Data items:
==*==

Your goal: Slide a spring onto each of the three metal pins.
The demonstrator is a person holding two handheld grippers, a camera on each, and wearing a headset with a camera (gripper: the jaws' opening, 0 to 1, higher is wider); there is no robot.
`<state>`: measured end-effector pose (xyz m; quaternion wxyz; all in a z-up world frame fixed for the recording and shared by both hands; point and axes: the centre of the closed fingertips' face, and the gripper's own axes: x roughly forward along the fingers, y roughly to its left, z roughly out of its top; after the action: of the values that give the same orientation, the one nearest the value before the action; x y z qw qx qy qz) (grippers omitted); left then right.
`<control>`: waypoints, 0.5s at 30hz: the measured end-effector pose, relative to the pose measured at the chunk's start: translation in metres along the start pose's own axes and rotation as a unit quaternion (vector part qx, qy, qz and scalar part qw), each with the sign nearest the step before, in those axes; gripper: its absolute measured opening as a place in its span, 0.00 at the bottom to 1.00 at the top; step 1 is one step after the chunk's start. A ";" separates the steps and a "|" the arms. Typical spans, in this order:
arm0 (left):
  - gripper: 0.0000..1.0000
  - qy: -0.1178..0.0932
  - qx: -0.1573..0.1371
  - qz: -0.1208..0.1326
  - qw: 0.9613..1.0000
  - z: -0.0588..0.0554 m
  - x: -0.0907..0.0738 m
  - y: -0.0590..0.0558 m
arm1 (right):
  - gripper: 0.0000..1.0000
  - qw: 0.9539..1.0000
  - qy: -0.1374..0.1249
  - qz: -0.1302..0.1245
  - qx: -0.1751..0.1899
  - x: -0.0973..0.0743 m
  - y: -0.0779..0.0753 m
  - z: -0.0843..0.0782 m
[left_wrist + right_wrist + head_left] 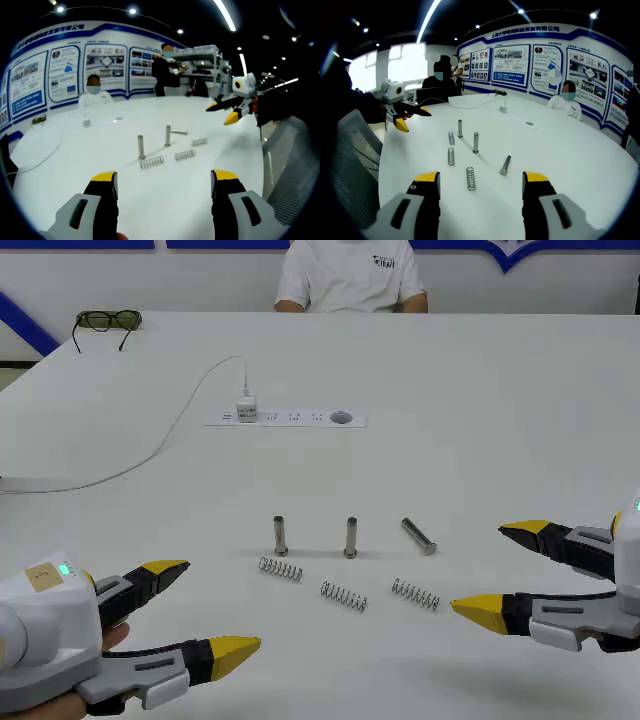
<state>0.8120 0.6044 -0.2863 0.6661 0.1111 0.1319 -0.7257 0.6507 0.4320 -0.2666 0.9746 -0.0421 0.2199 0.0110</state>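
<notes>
Nearest on the left, the left gripper (220, 605) hovers over the white table (500, 420), jaws spread wide and holding nothing. Ahead of it and to its right, loose on the bare tabletop, lie the left spring (280, 569), middle spring (343, 595) and right spring (415, 594). Just beyond them, the left pin (280, 535) and middle pin (351, 537) stand upright, while the right pin (418, 536) lies on its side. The springs look light, squashy and apt to roll, so a gentle pinch across the coils near one end seems wise. Right of the row, the right gripper (480, 568) is equally wide and empty.
</notes>
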 end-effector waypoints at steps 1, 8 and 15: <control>0.77 0.000 0.000 0.000 1.000 0.000 0.000 -0.001 | 0.68 1.000 0.001 0.000 0.000 0.000 0.000 0.000; 0.77 0.000 -0.001 -0.004 1.000 -0.001 0.003 -0.006 | 0.67 1.000 0.005 0.000 0.004 0.001 -0.002 -0.002; 0.77 -0.002 -0.003 -0.002 1.000 -0.001 0.003 -0.004 | 0.65 1.000 0.010 -0.004 0.004 0.003 -0.008 -0.001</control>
<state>0.8075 0.6025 -0.2881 0.6649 0.1072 0.1331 -0.7271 0.6534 0.4244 -0.2684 0.9725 -0.0393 0.2296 0.0058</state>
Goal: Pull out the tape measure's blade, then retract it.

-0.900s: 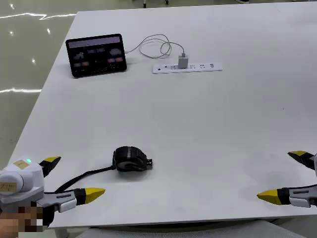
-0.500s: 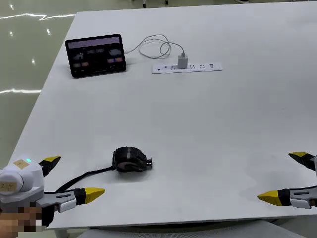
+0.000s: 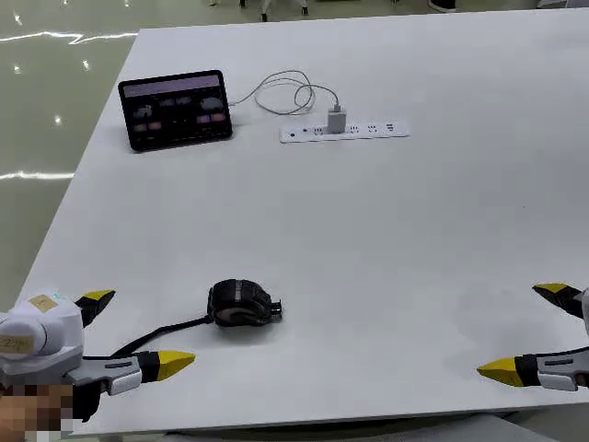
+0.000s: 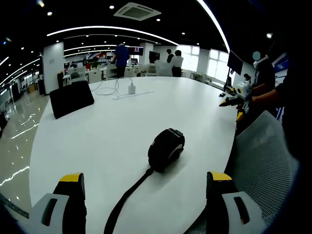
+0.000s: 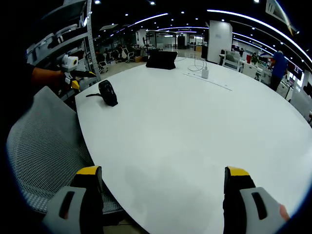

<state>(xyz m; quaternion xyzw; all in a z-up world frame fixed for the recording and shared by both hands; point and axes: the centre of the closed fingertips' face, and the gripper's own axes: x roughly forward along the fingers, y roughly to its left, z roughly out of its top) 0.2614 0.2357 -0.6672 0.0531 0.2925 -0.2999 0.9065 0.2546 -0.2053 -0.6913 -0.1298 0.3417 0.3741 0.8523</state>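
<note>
A black tape measure [image 3: 241, 302] lies on the white table [image 3: 386, 221], blade in, with its black wrist strap [image 3: 161, 332] trailing toward the near left edge. My left gripper [image 3: 138, 331] stands open just left of it, and the strap runs between the yellow fingertips. Seen from the left gripper view, the tape measure [image 4: 166, 147] sits a short way ahead of the open left gripper [image 4: 146, 181]. My right gripper [image 3: 536, 331] is open at the table's near right edge, far from the tape measure [image 5: 107, 92]. It holds nothing.
A dark tablet [image 3: 175, 108] stands propped at the far left of the table. A white power strip [image 3: 345, 131] with a plugged charger and looped cable [image 3: 290, 90] lies beyond the middle. A grey mesh chair [image 5: 44, 161] sits at the near edge.
Only the head camera has shifted slightly. The grippers and tape measure have stayed put.
</note>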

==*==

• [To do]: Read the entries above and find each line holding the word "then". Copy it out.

• [Your response]:
`<state>`: measured end-effector pose (xyz m; quaternion wxyz; all in a z-up world frame fixed for the recording and shared by both hands; point and axes: the centre of the closed fingertips' face, and the gripper's own axes: x roughly forward along the fingers, y roughly to its left, z roughly out of its top; after the action: of the values that give the same orientation, the one nearest the value before the action; x y z qw qx qy qz) (grippers omitted); left then right.
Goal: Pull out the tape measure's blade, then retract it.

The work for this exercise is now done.